* **What to work on**
Within the material below, how many lines contain the word "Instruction"? Give that number only.

* **Dataset extract**
┏━━

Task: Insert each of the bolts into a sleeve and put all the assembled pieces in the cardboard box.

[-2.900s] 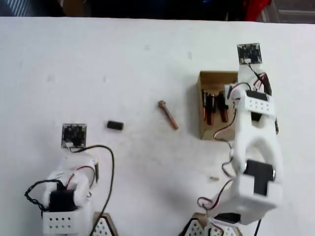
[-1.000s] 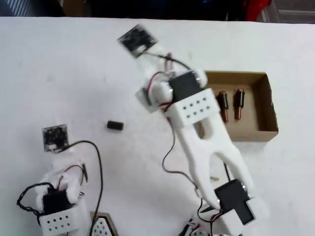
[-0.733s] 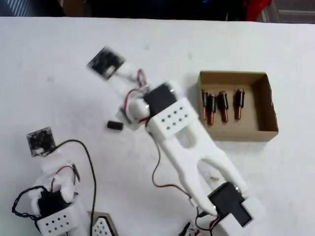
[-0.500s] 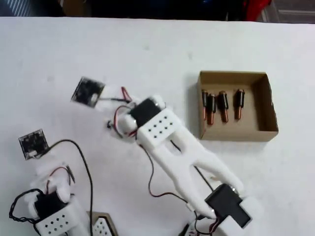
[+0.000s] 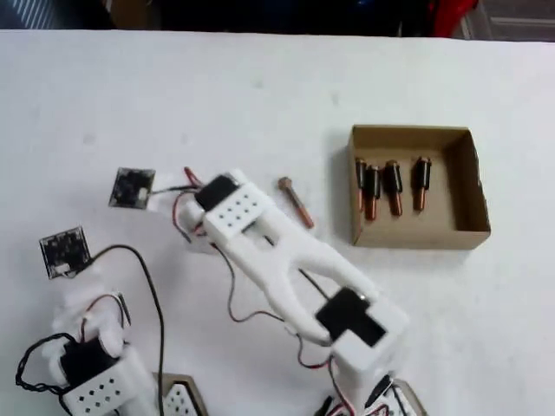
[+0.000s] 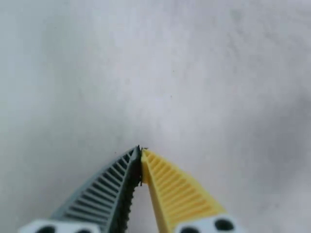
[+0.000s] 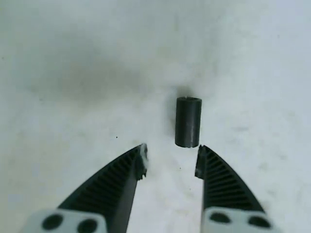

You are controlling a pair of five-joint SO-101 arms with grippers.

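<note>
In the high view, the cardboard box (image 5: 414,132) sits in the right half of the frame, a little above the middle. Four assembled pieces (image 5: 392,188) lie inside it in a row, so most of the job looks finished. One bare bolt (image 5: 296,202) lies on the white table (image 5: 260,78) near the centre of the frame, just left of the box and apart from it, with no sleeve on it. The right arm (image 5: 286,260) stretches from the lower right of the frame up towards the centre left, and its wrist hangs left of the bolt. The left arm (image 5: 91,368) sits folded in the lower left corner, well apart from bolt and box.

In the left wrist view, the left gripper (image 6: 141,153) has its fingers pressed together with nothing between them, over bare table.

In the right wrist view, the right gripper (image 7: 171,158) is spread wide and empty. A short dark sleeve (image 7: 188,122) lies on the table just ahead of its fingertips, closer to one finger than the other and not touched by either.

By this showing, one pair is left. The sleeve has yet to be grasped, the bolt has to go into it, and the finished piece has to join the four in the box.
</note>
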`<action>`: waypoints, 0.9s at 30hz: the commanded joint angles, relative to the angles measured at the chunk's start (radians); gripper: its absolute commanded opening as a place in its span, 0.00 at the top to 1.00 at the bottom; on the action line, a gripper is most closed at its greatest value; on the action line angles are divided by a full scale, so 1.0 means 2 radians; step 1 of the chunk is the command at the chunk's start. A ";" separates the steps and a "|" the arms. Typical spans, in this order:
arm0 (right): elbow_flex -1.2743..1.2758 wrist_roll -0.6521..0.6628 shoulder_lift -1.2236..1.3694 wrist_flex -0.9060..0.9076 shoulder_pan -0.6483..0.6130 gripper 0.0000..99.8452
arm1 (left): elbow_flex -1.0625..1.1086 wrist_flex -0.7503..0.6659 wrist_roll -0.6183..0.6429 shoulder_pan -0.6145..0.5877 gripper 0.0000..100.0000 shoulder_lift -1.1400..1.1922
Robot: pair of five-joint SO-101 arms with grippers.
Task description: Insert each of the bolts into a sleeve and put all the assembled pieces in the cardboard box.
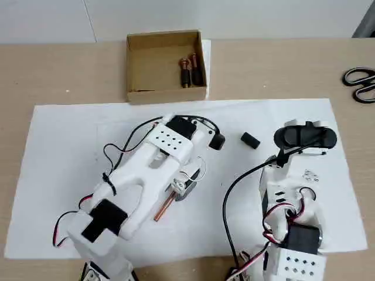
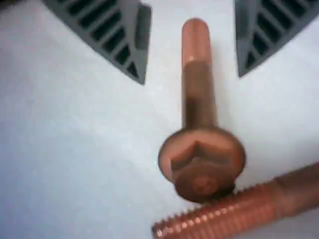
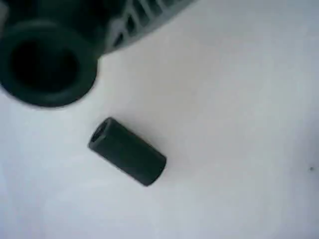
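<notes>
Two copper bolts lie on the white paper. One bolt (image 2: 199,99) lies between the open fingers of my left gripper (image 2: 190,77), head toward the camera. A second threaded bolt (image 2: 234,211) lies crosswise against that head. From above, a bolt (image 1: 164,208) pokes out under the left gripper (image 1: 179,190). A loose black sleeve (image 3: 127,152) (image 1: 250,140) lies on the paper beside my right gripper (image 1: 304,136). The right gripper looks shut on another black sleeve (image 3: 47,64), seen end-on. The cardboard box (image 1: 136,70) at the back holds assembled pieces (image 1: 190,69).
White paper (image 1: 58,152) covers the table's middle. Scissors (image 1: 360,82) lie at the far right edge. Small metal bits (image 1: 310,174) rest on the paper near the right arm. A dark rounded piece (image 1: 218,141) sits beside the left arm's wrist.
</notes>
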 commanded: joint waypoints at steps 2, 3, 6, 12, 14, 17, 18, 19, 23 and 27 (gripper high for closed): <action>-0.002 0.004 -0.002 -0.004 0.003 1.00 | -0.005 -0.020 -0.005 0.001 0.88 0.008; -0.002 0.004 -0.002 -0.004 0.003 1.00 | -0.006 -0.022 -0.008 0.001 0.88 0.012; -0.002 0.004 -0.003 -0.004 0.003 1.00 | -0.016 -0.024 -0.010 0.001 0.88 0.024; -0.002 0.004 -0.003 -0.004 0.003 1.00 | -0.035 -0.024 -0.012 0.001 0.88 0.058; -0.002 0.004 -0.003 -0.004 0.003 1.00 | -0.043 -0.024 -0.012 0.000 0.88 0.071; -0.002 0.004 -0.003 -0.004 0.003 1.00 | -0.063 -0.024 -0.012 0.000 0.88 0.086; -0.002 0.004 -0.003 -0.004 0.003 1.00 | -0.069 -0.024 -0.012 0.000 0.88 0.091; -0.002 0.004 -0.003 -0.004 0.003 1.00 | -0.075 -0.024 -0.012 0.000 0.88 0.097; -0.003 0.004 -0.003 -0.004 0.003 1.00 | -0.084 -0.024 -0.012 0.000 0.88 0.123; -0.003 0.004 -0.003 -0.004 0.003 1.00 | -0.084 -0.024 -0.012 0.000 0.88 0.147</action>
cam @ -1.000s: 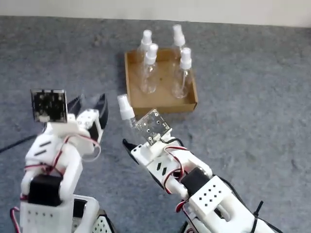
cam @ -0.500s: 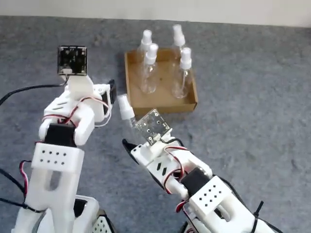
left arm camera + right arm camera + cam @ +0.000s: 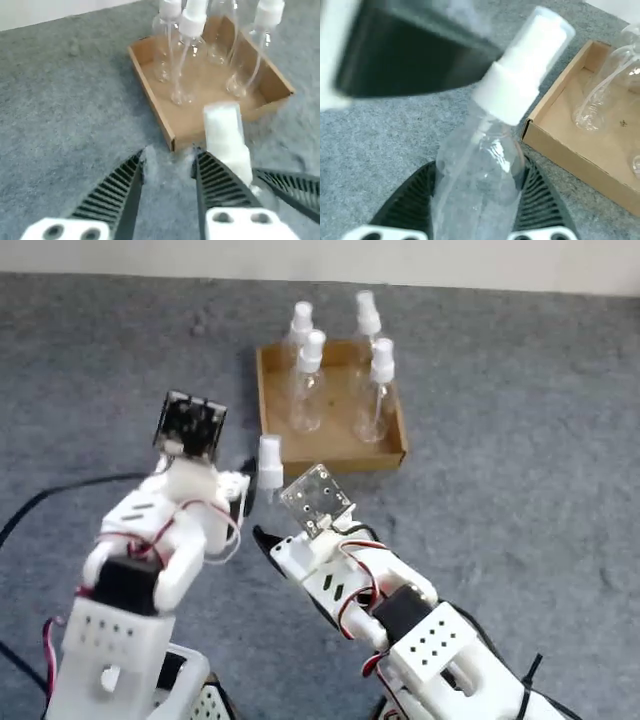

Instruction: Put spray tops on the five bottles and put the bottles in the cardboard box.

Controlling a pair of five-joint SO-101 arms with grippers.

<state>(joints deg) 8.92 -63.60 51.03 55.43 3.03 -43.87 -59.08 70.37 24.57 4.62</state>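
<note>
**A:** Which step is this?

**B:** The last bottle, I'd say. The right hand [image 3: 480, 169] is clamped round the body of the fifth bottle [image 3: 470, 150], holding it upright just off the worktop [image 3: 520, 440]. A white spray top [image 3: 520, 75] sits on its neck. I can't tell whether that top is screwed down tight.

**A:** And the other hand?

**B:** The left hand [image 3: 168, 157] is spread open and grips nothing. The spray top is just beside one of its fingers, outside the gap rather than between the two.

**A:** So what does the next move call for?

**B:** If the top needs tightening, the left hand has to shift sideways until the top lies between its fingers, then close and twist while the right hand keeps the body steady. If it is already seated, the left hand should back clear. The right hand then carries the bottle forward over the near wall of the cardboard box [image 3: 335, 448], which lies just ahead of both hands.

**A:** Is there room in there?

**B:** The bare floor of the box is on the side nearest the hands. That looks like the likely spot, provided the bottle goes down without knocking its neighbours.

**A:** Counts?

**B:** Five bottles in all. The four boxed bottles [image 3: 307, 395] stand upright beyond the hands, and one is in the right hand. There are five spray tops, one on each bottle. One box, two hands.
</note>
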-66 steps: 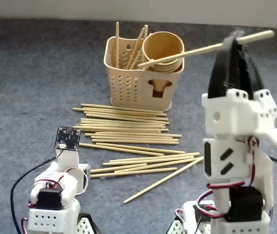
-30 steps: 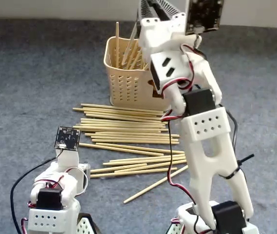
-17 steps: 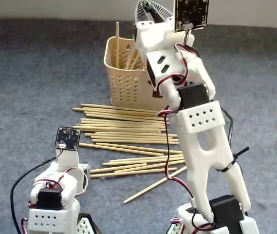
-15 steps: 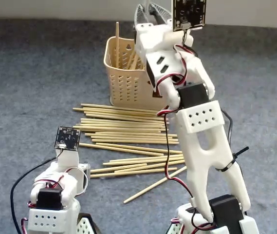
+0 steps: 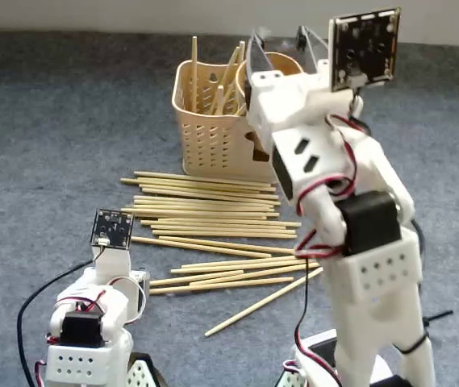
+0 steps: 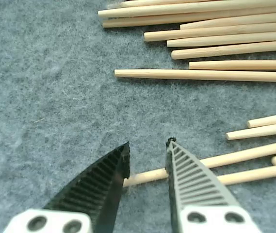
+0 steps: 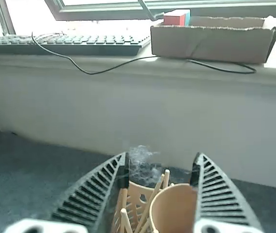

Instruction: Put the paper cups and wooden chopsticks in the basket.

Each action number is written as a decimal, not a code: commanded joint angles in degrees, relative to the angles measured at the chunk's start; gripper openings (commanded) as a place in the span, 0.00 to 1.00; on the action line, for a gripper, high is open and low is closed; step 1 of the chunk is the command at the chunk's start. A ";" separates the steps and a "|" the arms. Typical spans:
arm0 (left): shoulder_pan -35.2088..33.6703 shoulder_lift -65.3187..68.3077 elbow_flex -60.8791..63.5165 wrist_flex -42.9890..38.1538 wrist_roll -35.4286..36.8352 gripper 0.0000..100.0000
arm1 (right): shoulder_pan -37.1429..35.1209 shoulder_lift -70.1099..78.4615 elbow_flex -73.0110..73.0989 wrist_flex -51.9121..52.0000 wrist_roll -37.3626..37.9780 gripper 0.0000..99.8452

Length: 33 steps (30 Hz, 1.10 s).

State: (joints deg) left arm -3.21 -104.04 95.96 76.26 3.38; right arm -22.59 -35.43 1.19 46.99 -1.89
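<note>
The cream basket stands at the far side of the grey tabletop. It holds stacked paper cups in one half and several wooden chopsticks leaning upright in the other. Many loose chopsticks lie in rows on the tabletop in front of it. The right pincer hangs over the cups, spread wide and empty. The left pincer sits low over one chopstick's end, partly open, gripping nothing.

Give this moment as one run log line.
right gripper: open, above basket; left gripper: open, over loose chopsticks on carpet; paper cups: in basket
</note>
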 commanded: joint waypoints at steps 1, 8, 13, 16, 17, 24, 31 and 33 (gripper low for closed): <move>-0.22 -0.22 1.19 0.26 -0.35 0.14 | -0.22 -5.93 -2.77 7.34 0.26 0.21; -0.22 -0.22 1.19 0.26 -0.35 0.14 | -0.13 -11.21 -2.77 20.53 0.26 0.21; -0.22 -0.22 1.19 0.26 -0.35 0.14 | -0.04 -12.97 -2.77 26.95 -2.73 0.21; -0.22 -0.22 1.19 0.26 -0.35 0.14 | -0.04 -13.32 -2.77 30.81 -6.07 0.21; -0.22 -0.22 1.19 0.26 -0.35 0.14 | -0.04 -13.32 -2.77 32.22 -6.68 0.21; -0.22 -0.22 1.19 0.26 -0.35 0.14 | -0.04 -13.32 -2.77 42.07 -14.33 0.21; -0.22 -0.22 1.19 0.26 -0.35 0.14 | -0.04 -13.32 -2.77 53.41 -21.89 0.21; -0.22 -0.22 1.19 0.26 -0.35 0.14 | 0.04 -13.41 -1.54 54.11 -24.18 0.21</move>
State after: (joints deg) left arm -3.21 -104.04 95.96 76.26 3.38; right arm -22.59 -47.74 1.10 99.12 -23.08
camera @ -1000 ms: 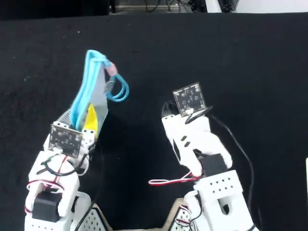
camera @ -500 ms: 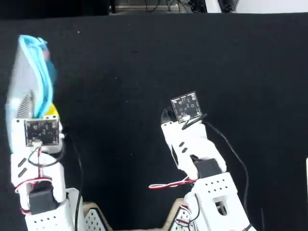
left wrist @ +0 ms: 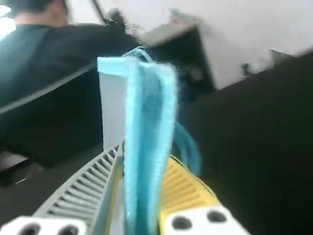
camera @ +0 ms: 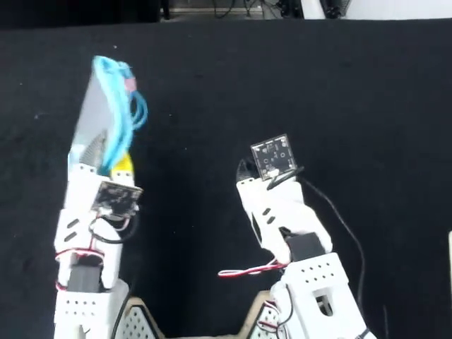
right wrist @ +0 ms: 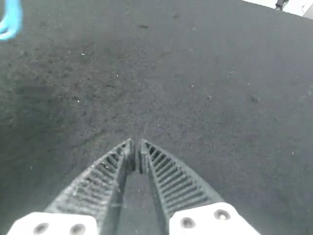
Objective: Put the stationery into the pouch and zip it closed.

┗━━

* **Answer space**
2